● Problem statement
Look in the material below for the line holding "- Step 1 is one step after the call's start". Set it down exactly, with each later line up to and including the line holding "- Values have".

┌────────

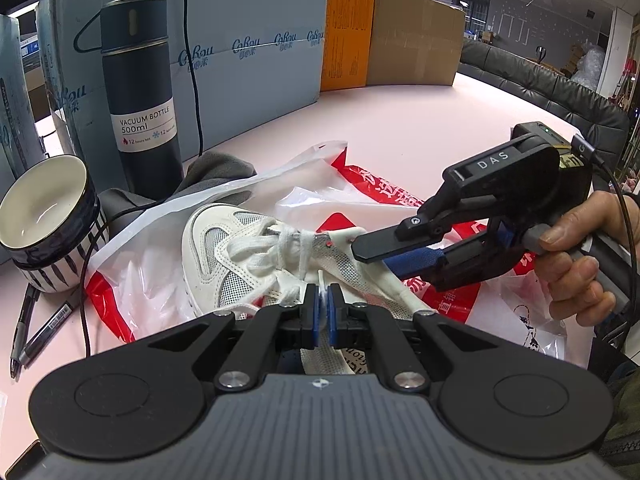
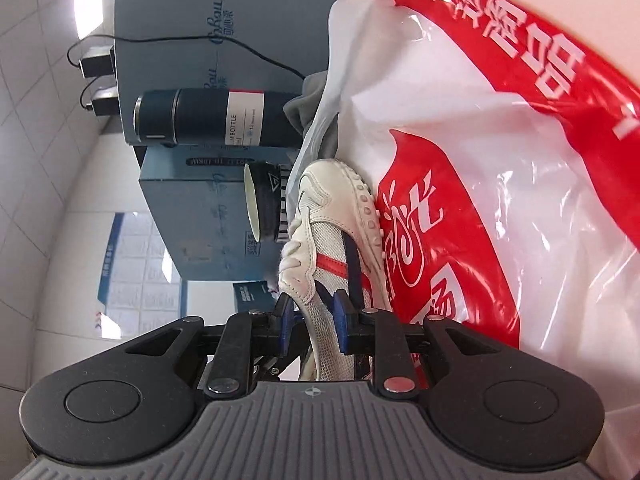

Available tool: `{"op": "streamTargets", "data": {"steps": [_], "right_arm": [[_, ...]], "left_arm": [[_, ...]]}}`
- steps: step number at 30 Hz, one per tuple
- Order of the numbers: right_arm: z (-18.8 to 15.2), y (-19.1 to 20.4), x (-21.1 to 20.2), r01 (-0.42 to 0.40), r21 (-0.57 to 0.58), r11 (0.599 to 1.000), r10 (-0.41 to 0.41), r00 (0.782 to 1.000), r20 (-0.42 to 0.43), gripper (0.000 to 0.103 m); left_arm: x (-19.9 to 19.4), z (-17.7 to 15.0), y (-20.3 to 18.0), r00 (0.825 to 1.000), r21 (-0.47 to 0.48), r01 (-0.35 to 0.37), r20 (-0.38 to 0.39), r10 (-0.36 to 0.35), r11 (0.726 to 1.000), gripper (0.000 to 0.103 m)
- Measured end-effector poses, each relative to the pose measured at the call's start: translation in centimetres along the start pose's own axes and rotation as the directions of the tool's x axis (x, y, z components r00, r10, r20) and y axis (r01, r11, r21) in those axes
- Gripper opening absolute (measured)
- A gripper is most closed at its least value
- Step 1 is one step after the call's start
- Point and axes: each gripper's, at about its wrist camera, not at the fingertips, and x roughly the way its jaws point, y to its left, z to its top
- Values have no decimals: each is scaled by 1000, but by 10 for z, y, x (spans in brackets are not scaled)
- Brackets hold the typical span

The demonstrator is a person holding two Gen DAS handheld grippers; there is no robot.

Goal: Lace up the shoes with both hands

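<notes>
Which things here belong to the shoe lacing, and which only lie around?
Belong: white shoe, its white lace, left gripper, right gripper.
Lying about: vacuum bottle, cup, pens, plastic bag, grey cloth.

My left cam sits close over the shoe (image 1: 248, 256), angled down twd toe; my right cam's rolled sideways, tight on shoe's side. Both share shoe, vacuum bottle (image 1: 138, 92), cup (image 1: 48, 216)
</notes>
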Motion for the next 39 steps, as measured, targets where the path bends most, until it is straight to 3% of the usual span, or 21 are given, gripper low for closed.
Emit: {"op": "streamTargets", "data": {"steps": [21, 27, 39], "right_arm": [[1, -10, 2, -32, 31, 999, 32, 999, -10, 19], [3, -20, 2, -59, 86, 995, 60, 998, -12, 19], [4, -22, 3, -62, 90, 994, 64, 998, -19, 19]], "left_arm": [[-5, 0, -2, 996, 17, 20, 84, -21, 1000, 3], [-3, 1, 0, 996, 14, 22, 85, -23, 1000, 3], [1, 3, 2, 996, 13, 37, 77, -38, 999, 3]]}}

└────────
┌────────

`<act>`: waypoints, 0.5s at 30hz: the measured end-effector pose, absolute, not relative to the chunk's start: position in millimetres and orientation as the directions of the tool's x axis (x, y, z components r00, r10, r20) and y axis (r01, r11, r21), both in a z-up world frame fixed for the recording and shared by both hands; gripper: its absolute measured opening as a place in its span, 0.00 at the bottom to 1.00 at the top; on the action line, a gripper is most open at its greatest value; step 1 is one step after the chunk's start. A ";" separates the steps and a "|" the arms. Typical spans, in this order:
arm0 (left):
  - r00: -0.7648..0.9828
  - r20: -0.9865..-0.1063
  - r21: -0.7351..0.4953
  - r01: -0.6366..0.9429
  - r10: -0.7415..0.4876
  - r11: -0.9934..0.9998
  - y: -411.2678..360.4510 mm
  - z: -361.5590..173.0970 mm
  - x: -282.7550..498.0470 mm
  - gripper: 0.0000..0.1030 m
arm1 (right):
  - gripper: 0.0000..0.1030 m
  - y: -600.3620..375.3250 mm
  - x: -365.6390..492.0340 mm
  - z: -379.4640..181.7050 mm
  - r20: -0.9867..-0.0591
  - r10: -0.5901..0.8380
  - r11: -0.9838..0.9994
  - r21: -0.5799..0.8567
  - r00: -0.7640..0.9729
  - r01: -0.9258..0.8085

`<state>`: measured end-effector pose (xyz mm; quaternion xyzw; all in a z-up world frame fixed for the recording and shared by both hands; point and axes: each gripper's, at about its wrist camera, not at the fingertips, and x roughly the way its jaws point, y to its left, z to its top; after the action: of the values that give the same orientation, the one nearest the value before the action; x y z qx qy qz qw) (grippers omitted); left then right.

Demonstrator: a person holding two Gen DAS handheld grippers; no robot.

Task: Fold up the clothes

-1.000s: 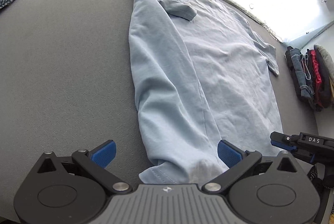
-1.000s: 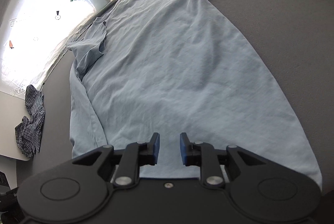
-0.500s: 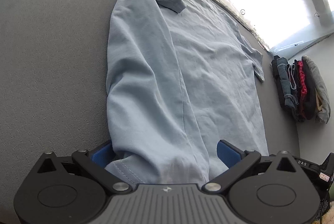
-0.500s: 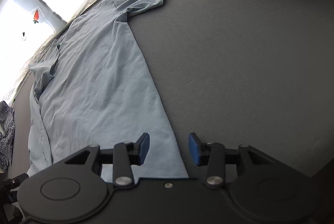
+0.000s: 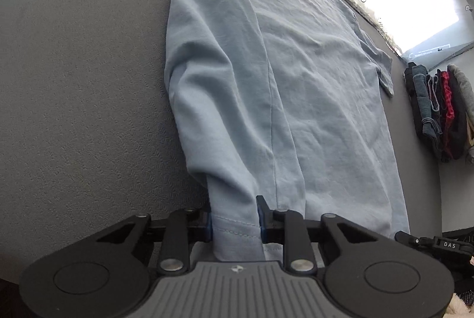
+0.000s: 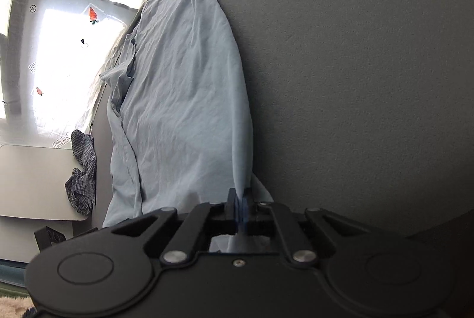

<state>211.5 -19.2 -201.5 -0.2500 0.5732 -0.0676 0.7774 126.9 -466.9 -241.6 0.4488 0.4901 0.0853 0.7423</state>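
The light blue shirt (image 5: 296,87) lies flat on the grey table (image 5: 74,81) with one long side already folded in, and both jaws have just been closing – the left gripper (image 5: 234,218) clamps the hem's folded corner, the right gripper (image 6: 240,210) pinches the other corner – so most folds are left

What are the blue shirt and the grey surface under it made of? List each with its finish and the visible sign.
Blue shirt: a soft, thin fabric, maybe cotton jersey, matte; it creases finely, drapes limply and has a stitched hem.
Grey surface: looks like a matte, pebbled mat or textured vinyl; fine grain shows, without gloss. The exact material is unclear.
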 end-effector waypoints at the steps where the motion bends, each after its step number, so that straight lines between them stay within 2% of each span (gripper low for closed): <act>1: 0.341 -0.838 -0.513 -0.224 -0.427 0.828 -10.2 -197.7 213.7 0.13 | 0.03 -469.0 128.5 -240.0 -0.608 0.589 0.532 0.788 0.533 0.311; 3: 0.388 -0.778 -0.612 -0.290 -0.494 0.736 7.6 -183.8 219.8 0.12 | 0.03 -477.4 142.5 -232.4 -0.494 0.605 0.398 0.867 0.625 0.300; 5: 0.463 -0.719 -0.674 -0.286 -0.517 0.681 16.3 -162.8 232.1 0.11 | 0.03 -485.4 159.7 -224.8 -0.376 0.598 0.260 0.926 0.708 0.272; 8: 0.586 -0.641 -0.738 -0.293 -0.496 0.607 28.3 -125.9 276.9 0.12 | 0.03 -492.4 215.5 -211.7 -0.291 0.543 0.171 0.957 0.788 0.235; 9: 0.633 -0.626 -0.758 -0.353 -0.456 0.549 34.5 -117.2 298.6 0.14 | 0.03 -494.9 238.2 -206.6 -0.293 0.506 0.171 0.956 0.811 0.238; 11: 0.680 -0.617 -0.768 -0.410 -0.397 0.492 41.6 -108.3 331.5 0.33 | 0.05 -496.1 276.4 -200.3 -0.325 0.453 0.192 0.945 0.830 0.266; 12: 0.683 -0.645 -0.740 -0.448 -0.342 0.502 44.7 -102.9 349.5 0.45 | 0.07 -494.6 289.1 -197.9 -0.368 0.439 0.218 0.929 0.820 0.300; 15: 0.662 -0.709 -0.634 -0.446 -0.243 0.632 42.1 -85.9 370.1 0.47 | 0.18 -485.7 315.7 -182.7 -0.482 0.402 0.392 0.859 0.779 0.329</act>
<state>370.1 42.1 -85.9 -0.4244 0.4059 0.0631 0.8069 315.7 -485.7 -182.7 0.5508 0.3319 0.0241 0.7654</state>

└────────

● Response box
- Step 1 is one step after the call's start
- Point and axes: each gripper's, at about its wrist camera, not at the fingertips, and x roughly the way its jaws point, y to its left, z to its top
- Values have no decimals: each is scaled by 1000, but by 10 for z, y, x (spans in brackets are not scaled)

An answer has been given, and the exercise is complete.